Devin Jones é um jovem estudante universitário que, após ficar com o coração partido pela namorada Wendy, decide passar as suas férias de verão a trabalhar no parque de diversões Joyland.

Durante esse tempo vários eventos e pessoas irão transformar a sua vida, começando por Mike, a criança doente que Devin ajuda a aproveitar os seus últimos momentos e que lhe concede preciosas lições de como lidar com a dor e com a iminência da morte.

Ao mesmo tempo, Devin depara-se com o mistério de um homicídio que assombra Joyland, e juntamente com os seus colegas irá reunir todos os esforços para o desvendar.

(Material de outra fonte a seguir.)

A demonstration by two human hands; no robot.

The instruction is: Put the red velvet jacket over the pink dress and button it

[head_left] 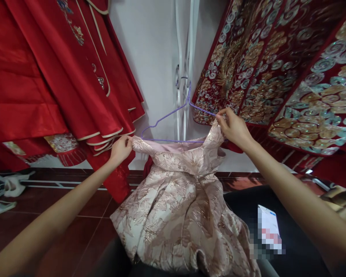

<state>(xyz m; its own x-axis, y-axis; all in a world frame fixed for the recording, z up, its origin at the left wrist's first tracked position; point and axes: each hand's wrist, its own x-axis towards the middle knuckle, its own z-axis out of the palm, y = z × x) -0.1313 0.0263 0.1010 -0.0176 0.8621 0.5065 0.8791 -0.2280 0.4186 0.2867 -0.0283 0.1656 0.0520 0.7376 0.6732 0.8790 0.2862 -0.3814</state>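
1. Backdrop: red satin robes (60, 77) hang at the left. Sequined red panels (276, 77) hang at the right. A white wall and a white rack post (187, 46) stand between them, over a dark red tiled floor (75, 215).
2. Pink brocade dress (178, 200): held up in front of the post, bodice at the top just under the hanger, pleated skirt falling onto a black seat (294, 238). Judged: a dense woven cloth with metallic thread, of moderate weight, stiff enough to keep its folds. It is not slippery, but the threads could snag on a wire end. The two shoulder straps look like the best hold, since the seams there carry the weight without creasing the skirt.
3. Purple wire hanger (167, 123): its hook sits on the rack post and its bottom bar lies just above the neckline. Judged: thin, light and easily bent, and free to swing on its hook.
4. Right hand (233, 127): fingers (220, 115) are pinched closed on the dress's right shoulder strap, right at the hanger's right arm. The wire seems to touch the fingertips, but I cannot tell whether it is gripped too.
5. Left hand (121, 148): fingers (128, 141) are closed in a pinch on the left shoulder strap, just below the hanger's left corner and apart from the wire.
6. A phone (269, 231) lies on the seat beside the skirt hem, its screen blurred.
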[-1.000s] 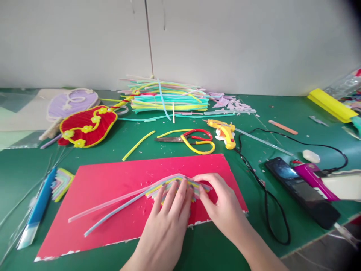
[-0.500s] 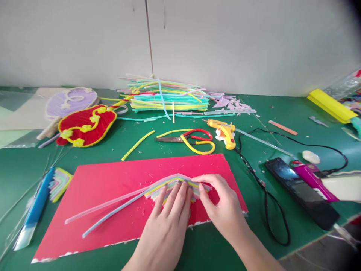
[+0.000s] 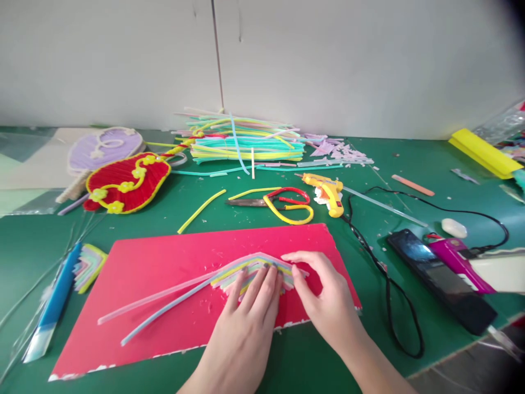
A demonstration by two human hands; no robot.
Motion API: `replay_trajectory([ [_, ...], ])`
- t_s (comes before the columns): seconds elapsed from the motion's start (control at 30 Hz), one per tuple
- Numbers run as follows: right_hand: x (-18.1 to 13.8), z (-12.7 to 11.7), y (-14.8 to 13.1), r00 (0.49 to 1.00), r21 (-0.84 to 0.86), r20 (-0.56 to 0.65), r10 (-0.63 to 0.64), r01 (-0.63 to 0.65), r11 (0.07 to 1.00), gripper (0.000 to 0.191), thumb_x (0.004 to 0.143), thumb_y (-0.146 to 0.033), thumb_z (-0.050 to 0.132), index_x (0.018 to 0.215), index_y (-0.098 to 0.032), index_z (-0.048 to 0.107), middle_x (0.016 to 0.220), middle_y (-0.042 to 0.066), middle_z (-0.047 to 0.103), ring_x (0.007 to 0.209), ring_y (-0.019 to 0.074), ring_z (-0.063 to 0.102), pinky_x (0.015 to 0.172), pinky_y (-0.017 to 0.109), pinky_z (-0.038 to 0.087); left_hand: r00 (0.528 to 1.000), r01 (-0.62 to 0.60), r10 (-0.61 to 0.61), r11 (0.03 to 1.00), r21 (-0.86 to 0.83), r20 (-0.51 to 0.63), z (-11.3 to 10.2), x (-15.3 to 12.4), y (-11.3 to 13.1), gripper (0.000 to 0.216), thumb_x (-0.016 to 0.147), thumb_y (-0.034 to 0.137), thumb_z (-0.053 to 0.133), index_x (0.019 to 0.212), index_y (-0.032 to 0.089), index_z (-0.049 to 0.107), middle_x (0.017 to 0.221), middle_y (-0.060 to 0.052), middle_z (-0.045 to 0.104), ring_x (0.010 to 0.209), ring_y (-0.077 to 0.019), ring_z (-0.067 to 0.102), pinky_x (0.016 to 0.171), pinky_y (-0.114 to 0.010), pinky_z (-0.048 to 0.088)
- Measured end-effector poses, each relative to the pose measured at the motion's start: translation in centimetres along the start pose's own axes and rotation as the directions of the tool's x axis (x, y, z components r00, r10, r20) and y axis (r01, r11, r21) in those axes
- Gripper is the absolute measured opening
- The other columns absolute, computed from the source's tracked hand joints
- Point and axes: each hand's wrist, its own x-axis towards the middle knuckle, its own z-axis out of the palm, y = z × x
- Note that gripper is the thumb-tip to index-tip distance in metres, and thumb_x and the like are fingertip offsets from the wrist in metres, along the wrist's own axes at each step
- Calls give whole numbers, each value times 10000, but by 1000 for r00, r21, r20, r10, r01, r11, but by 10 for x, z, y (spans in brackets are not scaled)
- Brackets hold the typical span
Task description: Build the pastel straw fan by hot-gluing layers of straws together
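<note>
A nested chevron of pastel pipe cleaners (image 3: 221,281) in yellow, pink, green and white lies on a red board (image 3: 164,257). My left hand (image 3: 246,323) rests flat over its middle, fingers stretched out and pressing it down. An outer pink pipe cleaner (image 3: 156,297) bends over the peak, its long tail running left beside a blue-grey pipe cleaner (image 3: 164,312). At the chevron's right arm, my right hand (image 3: 328,295) has thumb and forefinger on either side of the pink pipe cleaner. The left palm hides the chevron's lower middle.
Scissors (image 3: 287,205) and a yellow glue gun (image 3: 328,194) lie behind the board. Its black cord (image 3: 389,295) loops past a phone (image 3: 441,282) on the right. Pipe cleaner bundles (image 3: 246,148) and a red fan-shaped piece (image 3: 118,178) sit farther back. A small chevron (image 3: 92,262) is left.
My right thumb and forefinger have shifted slightly along the chevron's right arm. My left hand stays pressed on the middle. The whole view has drifted very slightly.
</note>
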Motion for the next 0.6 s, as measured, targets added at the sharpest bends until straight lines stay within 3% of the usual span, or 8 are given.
replay_trajectory([
  [0.17,-3,-10,4,999,-49,-9,42,-42,998,161,903,-200,488,1018,-228,597,993,42,690,932,177,653,814,316,554,999,-15,15,1000,-4,38,-2,-2,-1,483,893,122,306,1320,134,532,1373,-55,549,1271,-246,437,1057,-438,262],
  [0.3,-9,-18,8,998,-90,1,57,-56,994,194,909,-223,488,1070,-241,594,1047,40,690,978,182,653,829,319,555,999,-7,6,1000,7,42,-5,2,0,462,910,166,299,1276,138,580,1339,-41,582,1235,-244,462,1037,-437,283],
  [0.6,-7,-16,18,998,1,-4,58,-58,998,143,907,-191,491,977,-234,609,959,21,695,910,155,659,811,279,538,998,-35,34,999,10,51,-2,2,-1,471,916,159,288,1312,150,543,1316,-32,594,1230,-251,468,1036,-440,295],
])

“Bem-vindos a Joyland” tanto confere características de um policial de como uma história de terror, e é isso que torna viciante a sua leitura.

 

Eu também não sabia o que fazer, mas senti que tinha que tentar alguma coisa. Dirigi-me para a fila de crianças com as patas superiores erguidas e a balançar o rabo como um louco (não podia ver, mas podia sentir). E quando as duas ou três primeiras me viram e apontaram par mim, tive um rasgo de inspiração. Foi a música.

 

Houve uma expressão de surpresa no seu rosto? Não sei dizer. Quando percebi que havia alguma coisa errada, tudo o que consegui ver foi o seu chapecão desbotado e sujo de graxa quando a cabeça dele tombou entre os joelhos.

 

Então percebi. Mesmo antes de os seus ombros se curvarem e de os soluços começarem, percebi. Não era medo de que eu o enfiasse nalguma  diversão super-rápida e que a explosão de adrenalina o matasse. Não era medo de que algum estranho lhe roubasse o coração danificado que ela tanto amava. Era uma espécie de crença atávica – a crença de uma mãe – de que se nunca começassem a fazer certas últimas coisas, a vida continuaria normalmente: batidos de manhã na ponta do passadiço, tardes a lançar o papagaio no fim do passadiço, tudo isso numa espécie de verão eterno.